Below are entries with pictures in them. Output exactly the lines starting at the line with "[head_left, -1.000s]" and ending at the line with "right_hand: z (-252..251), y", both included, but not the pictures.

::: DATA IN THIS EXERCISE

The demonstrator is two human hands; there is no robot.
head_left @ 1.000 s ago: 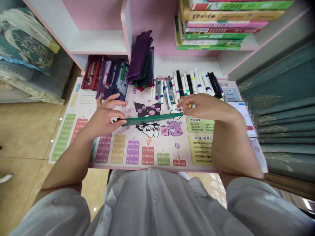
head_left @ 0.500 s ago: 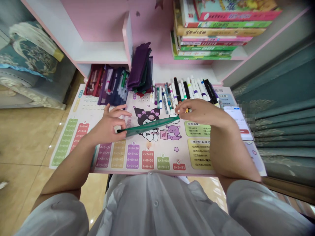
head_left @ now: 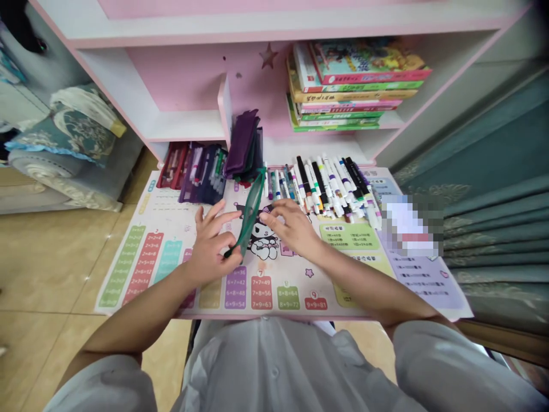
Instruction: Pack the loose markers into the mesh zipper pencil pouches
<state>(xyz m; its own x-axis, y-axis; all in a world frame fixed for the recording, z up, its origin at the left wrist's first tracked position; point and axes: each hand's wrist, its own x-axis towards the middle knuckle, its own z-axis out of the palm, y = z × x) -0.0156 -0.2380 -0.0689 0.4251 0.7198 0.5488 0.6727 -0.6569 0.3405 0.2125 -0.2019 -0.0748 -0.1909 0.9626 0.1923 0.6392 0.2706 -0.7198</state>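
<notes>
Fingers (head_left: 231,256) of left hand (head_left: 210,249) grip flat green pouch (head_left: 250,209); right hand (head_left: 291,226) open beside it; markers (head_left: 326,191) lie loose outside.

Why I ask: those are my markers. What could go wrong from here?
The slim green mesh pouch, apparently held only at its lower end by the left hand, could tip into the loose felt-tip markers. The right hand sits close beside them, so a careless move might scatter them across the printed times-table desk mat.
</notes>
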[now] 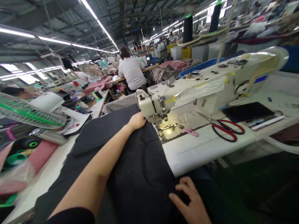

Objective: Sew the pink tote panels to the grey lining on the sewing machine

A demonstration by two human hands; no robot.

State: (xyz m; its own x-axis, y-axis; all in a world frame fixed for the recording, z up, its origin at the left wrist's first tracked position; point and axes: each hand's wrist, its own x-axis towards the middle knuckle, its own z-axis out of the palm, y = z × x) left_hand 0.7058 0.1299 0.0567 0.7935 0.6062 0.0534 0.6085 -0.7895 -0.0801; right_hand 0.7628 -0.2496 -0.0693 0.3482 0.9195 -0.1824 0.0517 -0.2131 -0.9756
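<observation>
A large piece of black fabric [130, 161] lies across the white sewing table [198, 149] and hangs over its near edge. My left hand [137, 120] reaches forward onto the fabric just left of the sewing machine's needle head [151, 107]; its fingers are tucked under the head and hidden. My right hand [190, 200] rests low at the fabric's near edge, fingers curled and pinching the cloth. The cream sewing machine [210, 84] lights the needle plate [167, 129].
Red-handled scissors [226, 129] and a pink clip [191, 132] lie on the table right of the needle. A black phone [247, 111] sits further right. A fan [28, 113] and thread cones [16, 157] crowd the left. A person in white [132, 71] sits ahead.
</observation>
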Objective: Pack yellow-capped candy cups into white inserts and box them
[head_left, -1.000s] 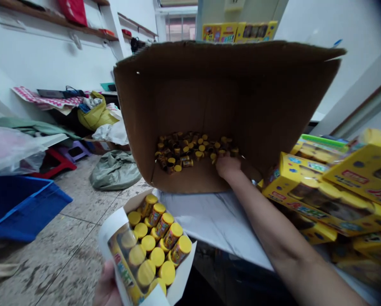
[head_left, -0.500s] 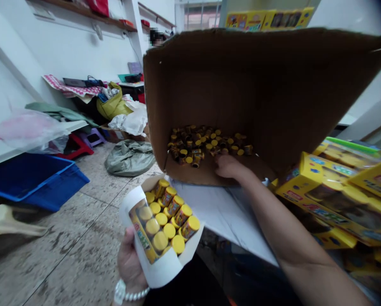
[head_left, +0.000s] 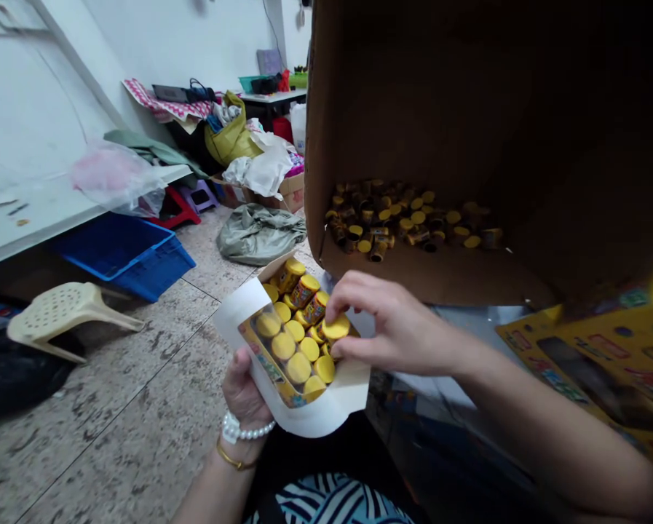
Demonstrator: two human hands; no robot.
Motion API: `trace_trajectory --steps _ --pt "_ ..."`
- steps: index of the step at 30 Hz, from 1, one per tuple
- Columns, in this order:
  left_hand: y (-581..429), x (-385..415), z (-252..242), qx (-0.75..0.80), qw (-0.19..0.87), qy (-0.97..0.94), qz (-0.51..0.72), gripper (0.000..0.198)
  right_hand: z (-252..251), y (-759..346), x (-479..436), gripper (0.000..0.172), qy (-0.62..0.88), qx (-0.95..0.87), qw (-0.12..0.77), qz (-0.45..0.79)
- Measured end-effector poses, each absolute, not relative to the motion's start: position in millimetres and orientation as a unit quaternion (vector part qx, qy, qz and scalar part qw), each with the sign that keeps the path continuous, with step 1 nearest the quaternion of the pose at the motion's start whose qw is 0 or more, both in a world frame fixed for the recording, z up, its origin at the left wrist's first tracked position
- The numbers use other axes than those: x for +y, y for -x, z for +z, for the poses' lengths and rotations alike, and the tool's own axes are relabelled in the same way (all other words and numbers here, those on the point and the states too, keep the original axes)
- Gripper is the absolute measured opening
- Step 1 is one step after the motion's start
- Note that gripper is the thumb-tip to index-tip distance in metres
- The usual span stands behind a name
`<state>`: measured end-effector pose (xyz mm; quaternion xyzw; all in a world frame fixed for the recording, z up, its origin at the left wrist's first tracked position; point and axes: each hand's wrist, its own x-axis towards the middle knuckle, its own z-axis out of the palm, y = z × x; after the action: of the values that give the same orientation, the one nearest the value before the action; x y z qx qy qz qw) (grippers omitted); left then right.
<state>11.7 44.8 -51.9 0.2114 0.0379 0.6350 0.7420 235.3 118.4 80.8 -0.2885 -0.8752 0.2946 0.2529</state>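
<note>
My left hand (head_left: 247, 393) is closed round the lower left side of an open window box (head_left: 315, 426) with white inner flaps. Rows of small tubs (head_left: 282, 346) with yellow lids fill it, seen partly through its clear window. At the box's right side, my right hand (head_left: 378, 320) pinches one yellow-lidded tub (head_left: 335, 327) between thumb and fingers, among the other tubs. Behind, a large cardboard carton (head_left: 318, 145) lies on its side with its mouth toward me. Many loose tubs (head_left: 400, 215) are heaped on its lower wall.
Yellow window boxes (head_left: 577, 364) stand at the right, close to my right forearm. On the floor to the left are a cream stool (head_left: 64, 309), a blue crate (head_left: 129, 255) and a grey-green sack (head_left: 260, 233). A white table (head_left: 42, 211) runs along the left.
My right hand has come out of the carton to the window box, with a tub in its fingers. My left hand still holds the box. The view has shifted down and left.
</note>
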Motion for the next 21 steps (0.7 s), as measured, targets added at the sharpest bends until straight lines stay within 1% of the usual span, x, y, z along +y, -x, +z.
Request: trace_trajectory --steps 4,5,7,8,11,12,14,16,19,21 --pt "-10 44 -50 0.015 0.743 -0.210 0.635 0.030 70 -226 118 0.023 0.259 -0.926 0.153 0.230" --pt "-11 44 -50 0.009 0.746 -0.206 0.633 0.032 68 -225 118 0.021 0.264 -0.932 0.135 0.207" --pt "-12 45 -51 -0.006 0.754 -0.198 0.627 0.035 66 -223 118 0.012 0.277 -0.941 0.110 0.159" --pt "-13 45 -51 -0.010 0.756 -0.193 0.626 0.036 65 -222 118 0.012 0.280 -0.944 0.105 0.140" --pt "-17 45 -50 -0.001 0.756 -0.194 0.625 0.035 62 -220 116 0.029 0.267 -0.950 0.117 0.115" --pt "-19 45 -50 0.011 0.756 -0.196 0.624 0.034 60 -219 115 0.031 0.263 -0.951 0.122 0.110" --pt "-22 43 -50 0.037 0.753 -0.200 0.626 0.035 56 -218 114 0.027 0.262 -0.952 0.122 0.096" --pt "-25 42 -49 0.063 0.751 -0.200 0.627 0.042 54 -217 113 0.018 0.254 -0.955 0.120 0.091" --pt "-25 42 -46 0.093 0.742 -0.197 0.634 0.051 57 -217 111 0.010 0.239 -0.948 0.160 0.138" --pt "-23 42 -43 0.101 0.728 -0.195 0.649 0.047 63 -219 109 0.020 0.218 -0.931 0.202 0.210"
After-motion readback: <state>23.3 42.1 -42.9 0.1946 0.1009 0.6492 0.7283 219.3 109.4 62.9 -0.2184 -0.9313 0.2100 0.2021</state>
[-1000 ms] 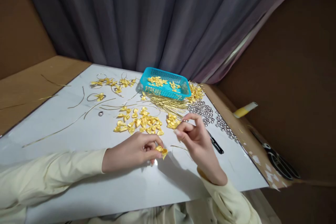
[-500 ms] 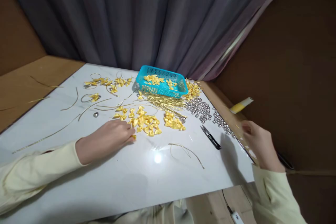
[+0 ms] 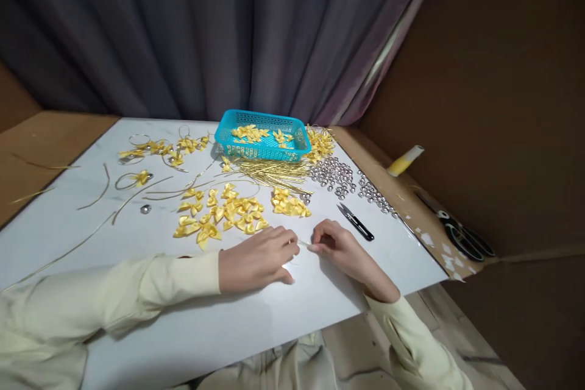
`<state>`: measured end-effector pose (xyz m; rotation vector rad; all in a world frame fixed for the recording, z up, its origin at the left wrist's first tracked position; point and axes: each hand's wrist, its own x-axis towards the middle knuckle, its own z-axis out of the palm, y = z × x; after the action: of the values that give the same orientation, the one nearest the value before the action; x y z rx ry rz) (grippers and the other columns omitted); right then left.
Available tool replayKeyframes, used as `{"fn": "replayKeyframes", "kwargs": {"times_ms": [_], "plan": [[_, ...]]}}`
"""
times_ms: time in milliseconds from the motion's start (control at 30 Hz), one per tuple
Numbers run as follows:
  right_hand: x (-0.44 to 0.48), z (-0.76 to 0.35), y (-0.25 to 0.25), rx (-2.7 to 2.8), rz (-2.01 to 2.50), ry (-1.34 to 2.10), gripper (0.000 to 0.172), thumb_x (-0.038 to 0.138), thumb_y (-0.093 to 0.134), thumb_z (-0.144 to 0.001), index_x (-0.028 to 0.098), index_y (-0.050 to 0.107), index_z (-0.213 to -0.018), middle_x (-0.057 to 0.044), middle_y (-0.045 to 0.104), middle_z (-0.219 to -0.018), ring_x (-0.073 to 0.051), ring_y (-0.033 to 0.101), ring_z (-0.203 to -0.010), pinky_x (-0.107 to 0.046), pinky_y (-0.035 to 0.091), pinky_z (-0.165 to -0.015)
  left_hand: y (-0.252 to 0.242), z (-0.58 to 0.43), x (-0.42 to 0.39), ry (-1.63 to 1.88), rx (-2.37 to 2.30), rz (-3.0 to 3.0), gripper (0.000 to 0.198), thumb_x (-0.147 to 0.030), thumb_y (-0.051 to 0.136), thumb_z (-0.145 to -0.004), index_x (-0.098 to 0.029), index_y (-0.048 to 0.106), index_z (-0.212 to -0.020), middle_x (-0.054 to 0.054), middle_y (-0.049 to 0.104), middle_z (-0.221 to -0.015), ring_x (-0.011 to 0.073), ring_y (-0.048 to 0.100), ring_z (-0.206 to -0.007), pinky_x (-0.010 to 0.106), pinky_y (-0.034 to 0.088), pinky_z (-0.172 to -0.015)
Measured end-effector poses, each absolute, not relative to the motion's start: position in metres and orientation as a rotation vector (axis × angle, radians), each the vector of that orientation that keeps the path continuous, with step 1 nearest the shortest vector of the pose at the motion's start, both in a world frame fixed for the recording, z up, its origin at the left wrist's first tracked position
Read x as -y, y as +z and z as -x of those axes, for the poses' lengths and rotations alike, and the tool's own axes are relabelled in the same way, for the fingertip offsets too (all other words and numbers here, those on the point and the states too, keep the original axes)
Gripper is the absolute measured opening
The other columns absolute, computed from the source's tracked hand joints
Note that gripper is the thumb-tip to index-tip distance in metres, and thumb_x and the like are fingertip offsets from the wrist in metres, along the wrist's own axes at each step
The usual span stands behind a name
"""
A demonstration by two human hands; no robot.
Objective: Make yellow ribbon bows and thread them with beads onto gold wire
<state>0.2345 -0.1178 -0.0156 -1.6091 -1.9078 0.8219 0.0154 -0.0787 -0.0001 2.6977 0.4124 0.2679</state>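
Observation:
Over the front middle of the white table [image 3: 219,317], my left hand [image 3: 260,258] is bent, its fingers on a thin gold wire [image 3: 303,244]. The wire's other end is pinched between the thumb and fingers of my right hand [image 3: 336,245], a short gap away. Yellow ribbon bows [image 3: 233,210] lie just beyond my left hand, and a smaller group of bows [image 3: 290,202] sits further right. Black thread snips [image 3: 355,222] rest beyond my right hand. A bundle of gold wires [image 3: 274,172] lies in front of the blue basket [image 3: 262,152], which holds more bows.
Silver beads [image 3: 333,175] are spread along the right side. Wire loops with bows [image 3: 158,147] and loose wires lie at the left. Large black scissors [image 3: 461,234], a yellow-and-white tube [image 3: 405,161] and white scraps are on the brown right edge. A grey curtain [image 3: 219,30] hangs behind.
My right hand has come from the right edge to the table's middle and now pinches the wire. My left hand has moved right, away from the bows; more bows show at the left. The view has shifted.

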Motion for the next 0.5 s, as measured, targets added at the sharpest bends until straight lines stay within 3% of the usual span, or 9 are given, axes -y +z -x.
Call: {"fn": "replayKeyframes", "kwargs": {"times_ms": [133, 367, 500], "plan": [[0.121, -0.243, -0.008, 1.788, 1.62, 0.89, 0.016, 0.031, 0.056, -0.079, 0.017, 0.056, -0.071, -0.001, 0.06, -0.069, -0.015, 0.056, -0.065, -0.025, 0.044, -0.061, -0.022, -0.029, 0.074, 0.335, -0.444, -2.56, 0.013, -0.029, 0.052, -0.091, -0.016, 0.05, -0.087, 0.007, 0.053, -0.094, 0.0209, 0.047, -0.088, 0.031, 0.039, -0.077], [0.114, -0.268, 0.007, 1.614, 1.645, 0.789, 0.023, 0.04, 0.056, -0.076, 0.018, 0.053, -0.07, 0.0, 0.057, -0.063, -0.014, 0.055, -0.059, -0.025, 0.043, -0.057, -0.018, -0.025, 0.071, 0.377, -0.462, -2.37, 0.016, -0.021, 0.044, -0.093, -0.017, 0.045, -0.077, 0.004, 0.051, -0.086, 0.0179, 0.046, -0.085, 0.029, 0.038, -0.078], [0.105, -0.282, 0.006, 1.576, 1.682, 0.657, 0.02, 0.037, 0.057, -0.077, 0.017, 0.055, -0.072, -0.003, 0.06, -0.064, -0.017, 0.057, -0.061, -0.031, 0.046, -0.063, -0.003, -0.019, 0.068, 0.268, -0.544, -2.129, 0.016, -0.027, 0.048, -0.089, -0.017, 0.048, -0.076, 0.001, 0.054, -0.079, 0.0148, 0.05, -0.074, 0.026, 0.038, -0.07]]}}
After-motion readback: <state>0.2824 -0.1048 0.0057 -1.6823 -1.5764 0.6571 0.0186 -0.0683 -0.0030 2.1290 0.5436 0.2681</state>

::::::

◆ COMPLETED EXERCISE
[head_left, -1.000s] 
[head_left, -0.500s] 
[head_left, +0.000s] 
Demonstrator: two human hands; no robot.
Motion API: `trace_trajectory --steps _ --pt "_ ..."`
- steps: index of the step at 30 Hz, from 1, one per tuple
- Columns, in this order:
  left_hand: y (-581..429), x (-385..415), z (-252..242), qx (-0.75..0.80), qw (-0.19..0.87), qy (-0.97..0.94), qz (-0.51..0.72), gripper (0.000..0.198)
  right_hand: z (-252..251), y (-759..346), x (-479..436), gripper (0.000..0.172), qy (-0.62..0.88), qx (-0.95..0.87), qw (-0.12..0.77), qz (-0.45..0.79)

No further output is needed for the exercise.